Goal of the exercise:
Among these records, which lines include "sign"? Copy them out.

Records to use:
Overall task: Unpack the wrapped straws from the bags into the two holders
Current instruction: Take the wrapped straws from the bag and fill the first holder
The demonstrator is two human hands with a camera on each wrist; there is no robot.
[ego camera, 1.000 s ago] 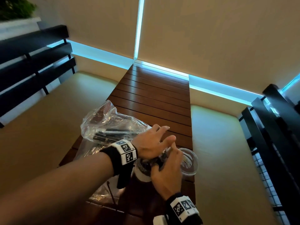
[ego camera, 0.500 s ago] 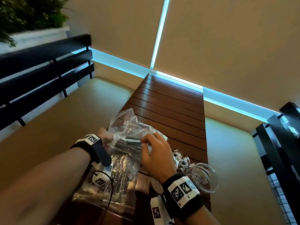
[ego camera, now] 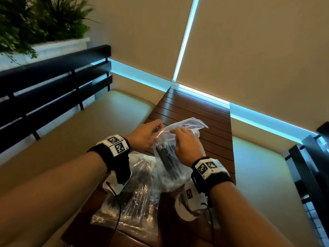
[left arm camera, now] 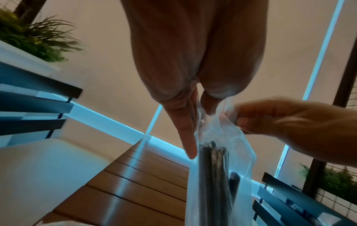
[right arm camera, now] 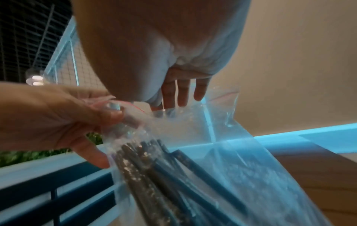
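Observation:
A clear zip bag (ego camera: 188, 124) of black wrapped straws (ego camera: 167, 157) is held upright above the wooden table (ego camera: 195, 107). My left hand (ego camera: 156, 129) pinches the left side of its mouth. My right hand (ego camera: 175, 131) pinches the right side. In the left wrist view, thumb and fingers (left arm camera: 185, 130) clamp the bag's (left arm camera: 241, 152) top edge, with the right hand (left arm camera: 289, 122) opposite. The right wrist view shows the straws (right arm camera: 154, 168) inside the bag (right arm camera: 241, 160) and the left hand (right arm camera: 67, 119) gripping its red-lined rim. No holder is in view.
A second clear bag (ego camera: 131, 202) of straws lies flat on the table's near left. Beige bench cushions flank the table on the left (ego camera: 89, 131) and the right (ego camera: 258, 166). A black slatted backrest (ego camera: 44, 90) and a planter (ego camera: 35, 20) stand at left.
Both hands left the clear cup at the table's near end and moved to the bag. They now hold it raised upright by its mouth. The cup has dropped out of view.

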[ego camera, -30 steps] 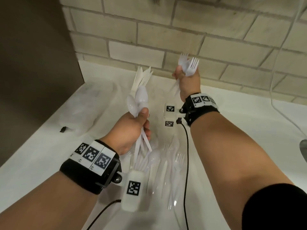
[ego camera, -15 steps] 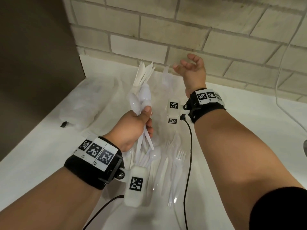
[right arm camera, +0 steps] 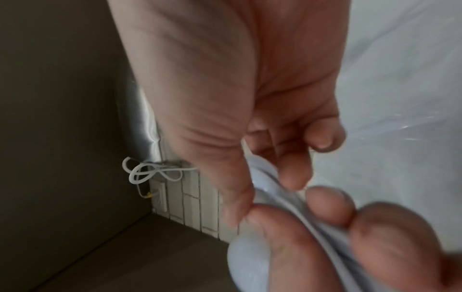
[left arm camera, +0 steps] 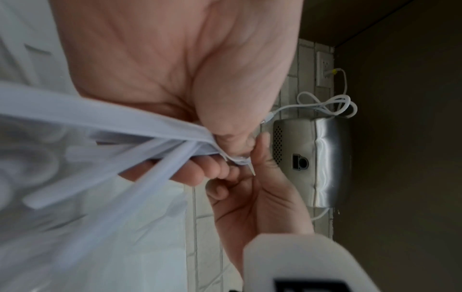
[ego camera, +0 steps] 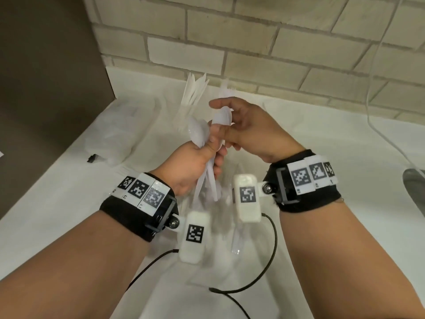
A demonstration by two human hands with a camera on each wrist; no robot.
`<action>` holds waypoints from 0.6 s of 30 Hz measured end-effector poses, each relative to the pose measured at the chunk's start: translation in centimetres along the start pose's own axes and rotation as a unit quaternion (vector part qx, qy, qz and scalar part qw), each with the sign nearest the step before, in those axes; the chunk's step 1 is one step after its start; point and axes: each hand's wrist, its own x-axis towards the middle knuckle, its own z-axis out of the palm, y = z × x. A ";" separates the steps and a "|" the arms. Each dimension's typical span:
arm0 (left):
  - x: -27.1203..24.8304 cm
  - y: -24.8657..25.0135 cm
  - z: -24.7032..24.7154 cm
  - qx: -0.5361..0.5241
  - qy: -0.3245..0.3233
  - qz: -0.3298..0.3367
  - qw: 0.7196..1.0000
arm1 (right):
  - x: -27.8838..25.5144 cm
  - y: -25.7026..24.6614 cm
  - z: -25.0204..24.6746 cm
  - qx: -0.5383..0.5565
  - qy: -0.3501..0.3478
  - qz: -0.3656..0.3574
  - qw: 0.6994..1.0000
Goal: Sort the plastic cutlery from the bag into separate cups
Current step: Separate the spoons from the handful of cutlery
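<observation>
My left hand (ego camera: 193, 164) grips a bundle of white plastic spoons (ego camera: 199, 132) by their handles, bowls up, above the counter. My right hand (ego camera: 253, 132) has met the bundle, and its thumb and fingers pinch the bowl of one spoon (ego camera: 222, 117). In the right wrist view that spoon (right arm camera: 265, 177) shows between thumb and fingertip. Behind the hands, white knives (ego camera: 195, 93) stand upright in a clear cup, and forks (ego camera: 226, 88) stand in another beside it. Loose cutlery (ego camera: 236, 240) lies on the counter under my wrists.
A crumpled clear plastic bag (ego camera: 110, 139) with a black clip (ego camera: 92, 158) lies at the left. A brick wall (ego camera: 276, 54) closes the back and a dark panel (ego camera: 46, 77) the left. A white cable (ego camera: 379, 134) and a metal object (ego camera: 414, 187) are at the right.
My right hand let go of the forks at the back cup, then swung back and down to the left hand's spoons and took hold of one. The left hand stayed put.
</observation>
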 end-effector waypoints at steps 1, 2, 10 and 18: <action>-0.2 -0.2 0.3 0.006 -0.010 0.006 1.000 | -0.5 0.1 0.3 -0.001 0.021 0.003 1.000; -0.4 -0.3 0.6 0.011 -0.018 0.009 1.000 | -1.0 0.2 0.6 -0.014 0.044 0.007 0.999; -1.1 -0.6 2.1 0.032 -0.016 0.031 0.999 | -3.0 1.0 1.6 -0.207 0.146 -0.025 0.967; -0.7 -0.9 2.2 0.053 0.075 0.028 0.995 | -3.7 1.4 1.3 -0.271 0.179 -0.048 0.945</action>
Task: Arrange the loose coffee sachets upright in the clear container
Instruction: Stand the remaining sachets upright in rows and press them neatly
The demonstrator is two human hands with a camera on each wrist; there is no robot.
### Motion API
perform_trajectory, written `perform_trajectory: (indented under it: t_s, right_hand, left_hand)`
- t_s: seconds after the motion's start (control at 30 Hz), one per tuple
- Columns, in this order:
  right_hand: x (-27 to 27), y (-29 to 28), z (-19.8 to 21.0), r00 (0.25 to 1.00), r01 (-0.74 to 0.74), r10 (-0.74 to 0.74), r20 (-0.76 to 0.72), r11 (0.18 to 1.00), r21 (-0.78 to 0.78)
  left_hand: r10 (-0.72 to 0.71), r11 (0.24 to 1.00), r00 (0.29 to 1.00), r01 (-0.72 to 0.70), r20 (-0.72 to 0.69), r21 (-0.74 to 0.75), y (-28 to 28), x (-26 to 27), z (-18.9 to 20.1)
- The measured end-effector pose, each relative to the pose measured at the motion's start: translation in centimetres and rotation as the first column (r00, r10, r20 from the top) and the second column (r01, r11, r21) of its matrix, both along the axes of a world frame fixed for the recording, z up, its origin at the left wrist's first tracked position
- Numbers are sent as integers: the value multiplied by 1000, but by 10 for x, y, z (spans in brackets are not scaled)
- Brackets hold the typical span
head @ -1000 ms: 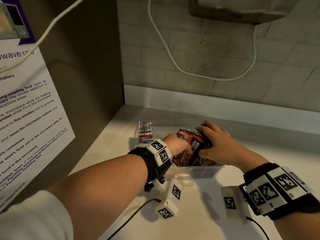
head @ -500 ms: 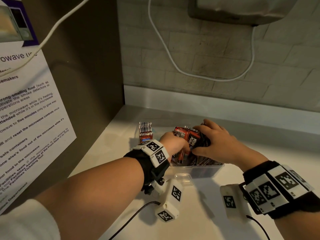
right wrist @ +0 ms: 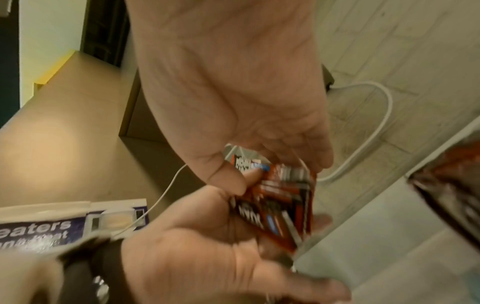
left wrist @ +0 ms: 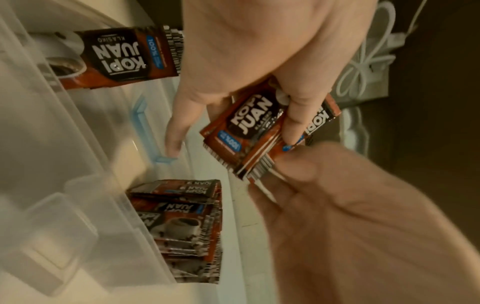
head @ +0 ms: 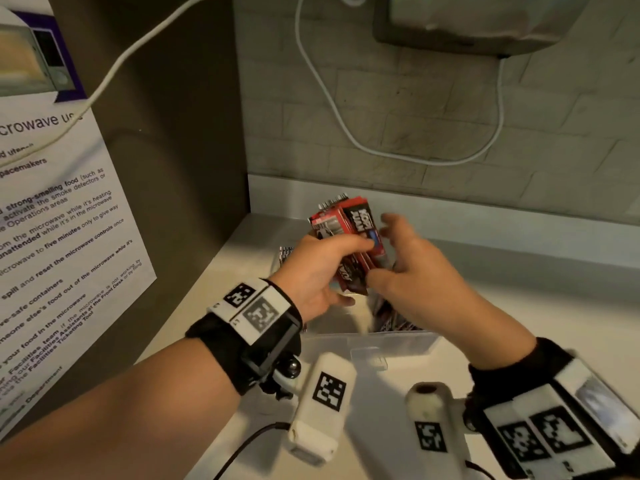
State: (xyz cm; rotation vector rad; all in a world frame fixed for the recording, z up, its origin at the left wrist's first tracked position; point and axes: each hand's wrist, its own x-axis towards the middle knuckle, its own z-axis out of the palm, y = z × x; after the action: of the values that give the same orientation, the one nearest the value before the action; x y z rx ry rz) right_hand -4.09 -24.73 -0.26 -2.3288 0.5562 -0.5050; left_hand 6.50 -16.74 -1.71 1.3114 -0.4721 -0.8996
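Bundle of coffee sachets [head: 349, 233]: gripped by left hand [head: 317, 271], raised above clear container [head: 374, 341]. Right hand [head: 415, 271]: fingers spread loosely, thumb touching bundle. Further sachets [left wrist: 187, 228] stood inside container.

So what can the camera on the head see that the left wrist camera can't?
Only the head view shows the white microwave notice on the brown side panel and the grey wall box.

Only the left wrist view shows the row of red-brown coffee sachets inside the clear plastic container and its blue clip.

Both show the left hand gripping a bunch of sachets, with the right hand at the bunch.
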Motion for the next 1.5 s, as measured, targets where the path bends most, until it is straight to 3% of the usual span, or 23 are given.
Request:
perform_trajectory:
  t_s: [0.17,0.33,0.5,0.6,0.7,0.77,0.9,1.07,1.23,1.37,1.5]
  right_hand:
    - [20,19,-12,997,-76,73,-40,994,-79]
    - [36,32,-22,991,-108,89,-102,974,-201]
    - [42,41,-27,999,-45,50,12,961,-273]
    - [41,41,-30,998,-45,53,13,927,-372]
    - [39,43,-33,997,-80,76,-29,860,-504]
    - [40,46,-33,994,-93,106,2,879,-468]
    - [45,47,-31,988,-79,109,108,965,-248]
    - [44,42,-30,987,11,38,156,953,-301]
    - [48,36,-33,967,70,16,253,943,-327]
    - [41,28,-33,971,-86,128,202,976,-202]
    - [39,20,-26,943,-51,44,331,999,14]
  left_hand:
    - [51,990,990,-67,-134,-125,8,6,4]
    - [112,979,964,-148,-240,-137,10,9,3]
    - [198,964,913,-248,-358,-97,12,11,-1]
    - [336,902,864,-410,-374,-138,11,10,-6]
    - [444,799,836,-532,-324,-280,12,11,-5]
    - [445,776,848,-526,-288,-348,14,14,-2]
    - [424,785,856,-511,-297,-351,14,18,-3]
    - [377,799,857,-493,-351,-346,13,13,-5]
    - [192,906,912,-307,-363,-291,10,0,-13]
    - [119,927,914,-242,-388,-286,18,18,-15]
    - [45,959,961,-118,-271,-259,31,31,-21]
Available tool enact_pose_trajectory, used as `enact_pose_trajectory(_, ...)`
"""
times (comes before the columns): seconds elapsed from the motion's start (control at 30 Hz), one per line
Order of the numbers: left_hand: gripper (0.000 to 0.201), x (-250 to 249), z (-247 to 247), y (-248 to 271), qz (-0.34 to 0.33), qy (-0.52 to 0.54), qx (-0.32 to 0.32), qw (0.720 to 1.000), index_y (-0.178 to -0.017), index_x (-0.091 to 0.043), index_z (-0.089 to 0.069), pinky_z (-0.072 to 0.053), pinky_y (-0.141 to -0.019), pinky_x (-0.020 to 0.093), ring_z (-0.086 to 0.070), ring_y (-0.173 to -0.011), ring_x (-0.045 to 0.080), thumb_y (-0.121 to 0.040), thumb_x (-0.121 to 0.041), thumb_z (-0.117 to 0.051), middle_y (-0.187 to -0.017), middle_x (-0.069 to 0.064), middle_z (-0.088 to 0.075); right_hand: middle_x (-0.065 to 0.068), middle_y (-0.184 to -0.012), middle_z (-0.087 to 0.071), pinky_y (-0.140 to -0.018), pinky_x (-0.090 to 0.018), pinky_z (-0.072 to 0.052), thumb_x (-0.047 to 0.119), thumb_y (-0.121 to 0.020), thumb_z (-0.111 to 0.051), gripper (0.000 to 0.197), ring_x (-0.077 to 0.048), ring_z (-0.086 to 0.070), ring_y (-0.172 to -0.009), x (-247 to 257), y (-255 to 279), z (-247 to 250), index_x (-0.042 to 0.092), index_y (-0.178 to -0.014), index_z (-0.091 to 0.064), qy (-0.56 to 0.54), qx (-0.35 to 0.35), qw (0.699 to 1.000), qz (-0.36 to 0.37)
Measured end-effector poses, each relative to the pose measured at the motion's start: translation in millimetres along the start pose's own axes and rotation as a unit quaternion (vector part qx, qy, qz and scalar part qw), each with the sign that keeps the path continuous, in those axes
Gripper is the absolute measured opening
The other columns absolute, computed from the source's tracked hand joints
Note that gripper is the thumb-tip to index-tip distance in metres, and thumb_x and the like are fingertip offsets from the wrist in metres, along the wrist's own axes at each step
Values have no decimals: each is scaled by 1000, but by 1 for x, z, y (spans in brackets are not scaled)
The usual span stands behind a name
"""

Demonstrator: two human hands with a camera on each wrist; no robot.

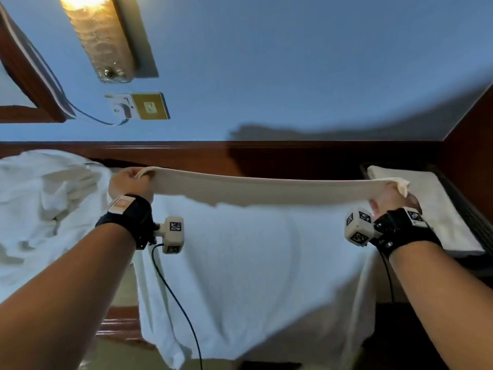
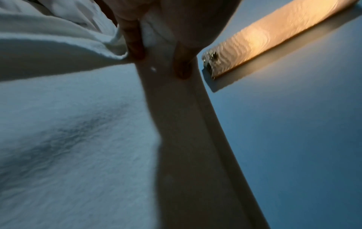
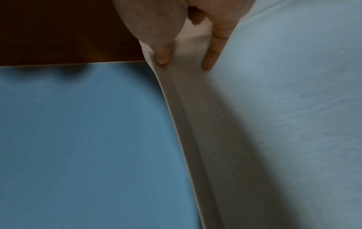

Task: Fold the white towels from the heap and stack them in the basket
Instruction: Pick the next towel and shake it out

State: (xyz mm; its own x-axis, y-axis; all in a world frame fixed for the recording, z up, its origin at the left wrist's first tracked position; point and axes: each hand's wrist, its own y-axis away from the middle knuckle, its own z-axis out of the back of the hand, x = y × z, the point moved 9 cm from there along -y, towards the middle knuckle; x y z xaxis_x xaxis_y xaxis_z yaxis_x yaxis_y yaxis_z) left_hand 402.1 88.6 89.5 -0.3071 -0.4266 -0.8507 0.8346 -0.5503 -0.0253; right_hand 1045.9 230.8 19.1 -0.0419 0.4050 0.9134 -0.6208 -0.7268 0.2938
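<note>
We hold a white towel (image 1: 253, 236) stretched out in the air in front of us, its top edge pulled into a nearly level band between our two hands while the rest hangs down as a broad sheet toward the floor. Our left hand (image 1: 130, 181) pinches the left end of that edge, fingers curled over bunched cloth; the left wrist view shows the fingers (image 2: 135, 45) pressed against the doubled hem with the thumb on the other side. Our right hand (image 1: 389, 196) grips the right end in the same way, a small corner of cloth poking out past the knuckles, and the right wrist view shows the fingertips (image 3: 163, 56) clamped on the folded hem. Both wrists wear black straps carrying small white marker cubes, with a black cable trailing from each. To our left, the heap of white towels (image 1: 45, 204) lies crumpled on a surface by the wooden rail. To our right, a dark basket (image 1: 464, 209) stands against the wood panel, and a folded white towel (image 1: 424, 206) lies flat inside it. Behind everything is a blue wall (image 1: 293, 76) with a lit wall lamp (image 1: 98, 36) and a brass switch plate (image 1: 150, 106) below the lamp.
</note>
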Motion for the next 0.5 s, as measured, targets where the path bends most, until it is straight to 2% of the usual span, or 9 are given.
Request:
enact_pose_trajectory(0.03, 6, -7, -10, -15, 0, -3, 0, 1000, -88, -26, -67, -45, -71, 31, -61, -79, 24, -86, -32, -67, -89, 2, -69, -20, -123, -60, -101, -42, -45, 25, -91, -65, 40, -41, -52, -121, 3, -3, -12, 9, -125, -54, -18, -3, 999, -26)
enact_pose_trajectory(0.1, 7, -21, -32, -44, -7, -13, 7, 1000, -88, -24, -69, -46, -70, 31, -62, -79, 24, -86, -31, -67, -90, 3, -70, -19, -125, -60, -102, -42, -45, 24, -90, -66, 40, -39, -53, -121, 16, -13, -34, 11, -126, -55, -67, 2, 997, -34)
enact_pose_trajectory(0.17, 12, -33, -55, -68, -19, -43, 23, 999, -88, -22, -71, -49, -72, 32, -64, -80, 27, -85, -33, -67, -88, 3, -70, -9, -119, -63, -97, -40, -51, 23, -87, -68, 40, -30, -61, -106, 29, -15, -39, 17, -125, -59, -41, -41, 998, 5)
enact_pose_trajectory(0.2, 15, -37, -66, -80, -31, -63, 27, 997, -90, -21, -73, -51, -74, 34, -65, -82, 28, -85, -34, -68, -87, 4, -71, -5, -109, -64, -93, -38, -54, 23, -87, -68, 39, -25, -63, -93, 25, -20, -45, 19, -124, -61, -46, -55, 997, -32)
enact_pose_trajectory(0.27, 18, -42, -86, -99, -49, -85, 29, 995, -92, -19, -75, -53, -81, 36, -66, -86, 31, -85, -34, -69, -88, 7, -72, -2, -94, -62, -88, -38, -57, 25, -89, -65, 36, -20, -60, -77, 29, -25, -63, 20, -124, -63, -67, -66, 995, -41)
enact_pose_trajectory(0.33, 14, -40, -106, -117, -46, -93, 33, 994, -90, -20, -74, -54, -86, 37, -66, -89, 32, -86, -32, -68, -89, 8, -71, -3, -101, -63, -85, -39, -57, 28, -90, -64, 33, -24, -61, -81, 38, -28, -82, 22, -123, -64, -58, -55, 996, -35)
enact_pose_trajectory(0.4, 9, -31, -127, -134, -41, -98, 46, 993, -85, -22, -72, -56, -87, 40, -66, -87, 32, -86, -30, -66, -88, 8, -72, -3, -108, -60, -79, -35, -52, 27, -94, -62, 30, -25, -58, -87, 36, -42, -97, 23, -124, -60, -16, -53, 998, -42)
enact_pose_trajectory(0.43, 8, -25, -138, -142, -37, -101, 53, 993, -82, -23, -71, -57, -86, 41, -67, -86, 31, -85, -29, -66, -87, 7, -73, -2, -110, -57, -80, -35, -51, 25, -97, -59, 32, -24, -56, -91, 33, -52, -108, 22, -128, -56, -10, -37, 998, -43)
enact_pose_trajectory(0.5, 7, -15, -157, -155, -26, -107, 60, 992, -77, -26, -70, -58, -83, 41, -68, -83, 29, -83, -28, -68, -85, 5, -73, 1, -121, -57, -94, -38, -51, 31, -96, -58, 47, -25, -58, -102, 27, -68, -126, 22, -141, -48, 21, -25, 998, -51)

Expected answer:
`<action>` holds waypoints from 0.6 s of 30 Hz measured end-effector poses, each relative to the pose measured at the chunk's start: translation in centimetres along the start pose's own axes and rotation as a unit quaternion (vector part qx, qy, qz and scalar part qw), each with the sign nearest the step before, in those axes; the chunk's step 1 is one step after its start; point and axes: each hand's wrist, its own x-axis towards the middle knuckle, its own z-axis out of the palm, y = z × x. A ";" separates the steps and a "|" the arms. Each dimension's typical span:
Measured end-effector poses, each relative to the pose measured at the motion's start: translation in millimetres along the start pose's own axes and rotation as a unit quaternion (vector part qx, qy, qz and scalar part qw), each with the sign that keeps the path continuous, in those axes

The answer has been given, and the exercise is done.